Netflix Remains Immune to Amazon’s Incursions

Amazon

By now, it’s obvious that Amazon (NASDAQ:$AMZN) is on a rampage. However, contrary to popular belief, it might not be enough for the e-commerce giant to get its hands on Netflix’s (NASDAQ:$NFLX) business. Netflix has soared to new highs as of late, and for now it seems that the California-based company remains mostly immune to Amazon’s incursions – at least that’s what their earnings report is suggesting.

There are two ways to go about approaching this situation: For starters, we can see that Netflix’s strategy of fending off Amazon looks all the more stunning once we realize that a large percentage of Netflix subscribers already have access to the Amazon service that competes against the company through Amazon Prime subscriptions. Second, Netflix’s fending off strategy appears a little less stunning when one stops looking at Netflix’s ongoing battle with Amazon as a zero-sum game.

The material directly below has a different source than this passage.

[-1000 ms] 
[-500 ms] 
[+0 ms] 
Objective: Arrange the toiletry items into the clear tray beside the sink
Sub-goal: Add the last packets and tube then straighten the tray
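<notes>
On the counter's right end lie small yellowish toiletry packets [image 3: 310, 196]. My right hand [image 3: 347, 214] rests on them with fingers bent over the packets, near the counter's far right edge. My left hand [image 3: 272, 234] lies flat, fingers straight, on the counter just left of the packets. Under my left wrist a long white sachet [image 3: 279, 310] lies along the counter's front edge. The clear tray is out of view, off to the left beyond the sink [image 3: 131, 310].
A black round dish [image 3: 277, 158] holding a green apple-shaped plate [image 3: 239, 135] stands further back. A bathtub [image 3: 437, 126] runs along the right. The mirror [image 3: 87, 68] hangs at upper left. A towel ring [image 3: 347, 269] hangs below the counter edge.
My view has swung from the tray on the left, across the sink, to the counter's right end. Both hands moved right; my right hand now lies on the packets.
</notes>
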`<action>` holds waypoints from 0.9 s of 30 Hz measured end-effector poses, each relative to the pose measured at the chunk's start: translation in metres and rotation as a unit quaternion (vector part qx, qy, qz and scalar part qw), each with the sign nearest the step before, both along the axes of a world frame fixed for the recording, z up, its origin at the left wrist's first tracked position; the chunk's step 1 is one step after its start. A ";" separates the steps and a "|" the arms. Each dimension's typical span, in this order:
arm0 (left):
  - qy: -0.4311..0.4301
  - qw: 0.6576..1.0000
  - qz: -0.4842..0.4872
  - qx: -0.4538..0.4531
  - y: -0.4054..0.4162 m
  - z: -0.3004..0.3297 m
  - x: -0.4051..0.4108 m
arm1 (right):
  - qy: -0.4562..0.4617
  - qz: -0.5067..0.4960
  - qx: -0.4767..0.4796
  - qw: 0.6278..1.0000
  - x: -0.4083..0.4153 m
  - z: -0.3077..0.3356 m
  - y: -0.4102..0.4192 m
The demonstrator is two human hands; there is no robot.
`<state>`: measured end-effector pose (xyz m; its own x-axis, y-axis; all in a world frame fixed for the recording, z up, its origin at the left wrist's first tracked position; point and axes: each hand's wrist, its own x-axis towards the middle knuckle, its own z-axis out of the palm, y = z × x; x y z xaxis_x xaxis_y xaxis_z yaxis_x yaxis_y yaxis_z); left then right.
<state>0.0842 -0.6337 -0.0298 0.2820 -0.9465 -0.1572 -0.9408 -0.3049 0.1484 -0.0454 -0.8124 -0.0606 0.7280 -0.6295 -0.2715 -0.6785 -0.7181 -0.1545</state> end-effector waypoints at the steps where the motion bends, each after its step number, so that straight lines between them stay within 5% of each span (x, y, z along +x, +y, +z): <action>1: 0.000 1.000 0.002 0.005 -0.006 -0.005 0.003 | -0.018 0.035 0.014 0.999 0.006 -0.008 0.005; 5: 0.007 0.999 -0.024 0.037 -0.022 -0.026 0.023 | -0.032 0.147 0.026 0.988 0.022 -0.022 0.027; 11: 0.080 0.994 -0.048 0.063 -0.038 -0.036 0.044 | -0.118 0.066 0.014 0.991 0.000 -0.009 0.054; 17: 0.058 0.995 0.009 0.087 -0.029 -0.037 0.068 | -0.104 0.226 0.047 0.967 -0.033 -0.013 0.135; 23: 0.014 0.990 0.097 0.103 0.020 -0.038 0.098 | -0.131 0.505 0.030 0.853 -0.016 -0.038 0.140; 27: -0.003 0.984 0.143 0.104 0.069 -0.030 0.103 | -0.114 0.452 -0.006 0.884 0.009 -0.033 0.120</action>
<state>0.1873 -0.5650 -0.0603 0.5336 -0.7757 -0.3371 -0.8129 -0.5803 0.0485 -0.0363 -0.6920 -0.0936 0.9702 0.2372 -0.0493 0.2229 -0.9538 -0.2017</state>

Reed Hastings, the CEO of Netflix, has long insisted that Netflix has numerous competitors other than other subscription streaming services. According to Hastings, Netflix is also competing with video entertainment options, and, to a certain extent, other entertainment options like music and gaming. In fact, Hastings has even gone as far to suggest that Netflix is “competing with sleep on the margin.”

In the context of video entertainment options, Netflix remains a fantastic deal. For $10 a month, consumers are able to get access to a large on-demand library of ad-free (and virus-free) shows and movies. Don’t forget that all of the material is available in HD on virtually any device. Plus, if Netflix is willing to sacrifice HD streaming, the price could drop to $8 per month.

Taking all of this information into consideration, the fact that Amazon has its own streaming service doesn’t necessarily motivate consumers to cut their ties with Netflix. As a matter of fact, in a recent survey conducted by Morgan Stanley, 60% of respondents said that they were both Prime members and Netflix subscribers. On the other side of the equation, 45% of Netflix subscribers reported using Prime Video. In response to the numbers, Benjamin Swinburne from Morgan Stanley stated: “We believe the debate over Netflix vs Amazon is less relevant compared to Netflix’s broader opportunity to grow its share of consumer spend and time spent on entertainment.”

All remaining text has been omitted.